A known system of facade insulation [RU 121834, U1, E04B 1/62, 10.11.20], including the material of the supporting structure, heat-insulating layer, fire cut, fastening system and external plaster layers, moreover, as materials of the supporting structure, heat-insulating layer and fire dissection used concrete with a cellular structure.

The disadvantage of this technical solution is the relatively high complexity caused by the use of aerated concrete in all structural elements.

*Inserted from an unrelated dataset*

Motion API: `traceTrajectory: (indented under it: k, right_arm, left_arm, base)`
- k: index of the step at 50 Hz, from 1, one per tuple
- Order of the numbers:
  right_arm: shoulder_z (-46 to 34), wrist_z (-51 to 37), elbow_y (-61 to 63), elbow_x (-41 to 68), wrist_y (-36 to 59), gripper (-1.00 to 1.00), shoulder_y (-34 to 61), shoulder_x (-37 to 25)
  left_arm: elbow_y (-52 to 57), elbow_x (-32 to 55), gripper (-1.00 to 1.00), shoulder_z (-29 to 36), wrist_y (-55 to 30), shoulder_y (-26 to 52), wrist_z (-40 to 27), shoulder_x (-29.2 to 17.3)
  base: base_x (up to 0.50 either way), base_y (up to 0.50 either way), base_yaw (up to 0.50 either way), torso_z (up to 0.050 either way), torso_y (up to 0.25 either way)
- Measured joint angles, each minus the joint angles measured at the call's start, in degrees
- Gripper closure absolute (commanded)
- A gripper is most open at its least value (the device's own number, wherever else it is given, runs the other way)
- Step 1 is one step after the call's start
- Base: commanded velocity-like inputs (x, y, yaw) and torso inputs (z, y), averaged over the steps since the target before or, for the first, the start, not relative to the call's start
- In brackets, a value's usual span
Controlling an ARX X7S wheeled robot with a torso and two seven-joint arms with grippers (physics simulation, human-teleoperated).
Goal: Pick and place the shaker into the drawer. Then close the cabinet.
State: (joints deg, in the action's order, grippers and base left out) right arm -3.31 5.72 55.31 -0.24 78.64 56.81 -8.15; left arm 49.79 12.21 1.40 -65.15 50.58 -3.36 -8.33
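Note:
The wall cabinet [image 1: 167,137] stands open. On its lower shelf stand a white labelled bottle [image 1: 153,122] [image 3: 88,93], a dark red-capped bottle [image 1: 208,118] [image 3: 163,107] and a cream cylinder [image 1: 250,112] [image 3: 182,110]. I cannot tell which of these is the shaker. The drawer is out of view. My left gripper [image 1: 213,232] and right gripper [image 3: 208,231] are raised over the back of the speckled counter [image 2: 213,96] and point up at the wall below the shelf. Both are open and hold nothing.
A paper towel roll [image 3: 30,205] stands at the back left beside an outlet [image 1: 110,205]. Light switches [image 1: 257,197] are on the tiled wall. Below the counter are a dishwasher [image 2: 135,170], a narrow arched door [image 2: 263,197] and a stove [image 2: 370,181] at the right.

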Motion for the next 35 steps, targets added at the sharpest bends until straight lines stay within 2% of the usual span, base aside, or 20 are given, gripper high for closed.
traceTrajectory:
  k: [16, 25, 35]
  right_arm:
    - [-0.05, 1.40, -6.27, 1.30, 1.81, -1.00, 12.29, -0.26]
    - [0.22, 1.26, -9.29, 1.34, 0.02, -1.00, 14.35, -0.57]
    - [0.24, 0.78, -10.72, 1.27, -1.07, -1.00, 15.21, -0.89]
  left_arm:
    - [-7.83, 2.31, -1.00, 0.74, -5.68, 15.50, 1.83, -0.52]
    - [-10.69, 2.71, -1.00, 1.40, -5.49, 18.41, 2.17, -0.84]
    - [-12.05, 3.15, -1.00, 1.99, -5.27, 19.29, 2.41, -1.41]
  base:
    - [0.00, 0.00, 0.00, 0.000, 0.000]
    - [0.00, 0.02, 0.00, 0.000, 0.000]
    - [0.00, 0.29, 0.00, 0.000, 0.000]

A hinged ventilated facade is also known [RU 103545, U1, E04B 1/00, 04/20/2011], including facade panels, thermo-waterproofing protection, supporting fencing elements, passed through the thermo-waterproofing protection without a gap, made in the form of anchor rods arranged in rows screwed through dowels into the wall of the building and having fixing ends at their free ends, which ensure the installation and fastening of the plates, and the fixing elements are made in the form of heads connecting to the threaded ends of the anchor rods with couplings with a lock nut with the possibility of longitudinal adjustment and subsequent fixing of the position of the heads equipped with plate holders in the form of flanges and locking fungi with chamfers, which when turning the heads 90 ° go beyond the outer surface of the plates and press them to the flanges, while the heads of each vertical row of anchors loaded the weight of the plates, and anchors, fixing the plates on the side ends and located on the same horizontal, are connected to each other by strips, having holes for the rear of the heads with a step equal to the mounting step in the wall Connects the anchors, through the installation of bands on the head and clamp them to the flange couplings.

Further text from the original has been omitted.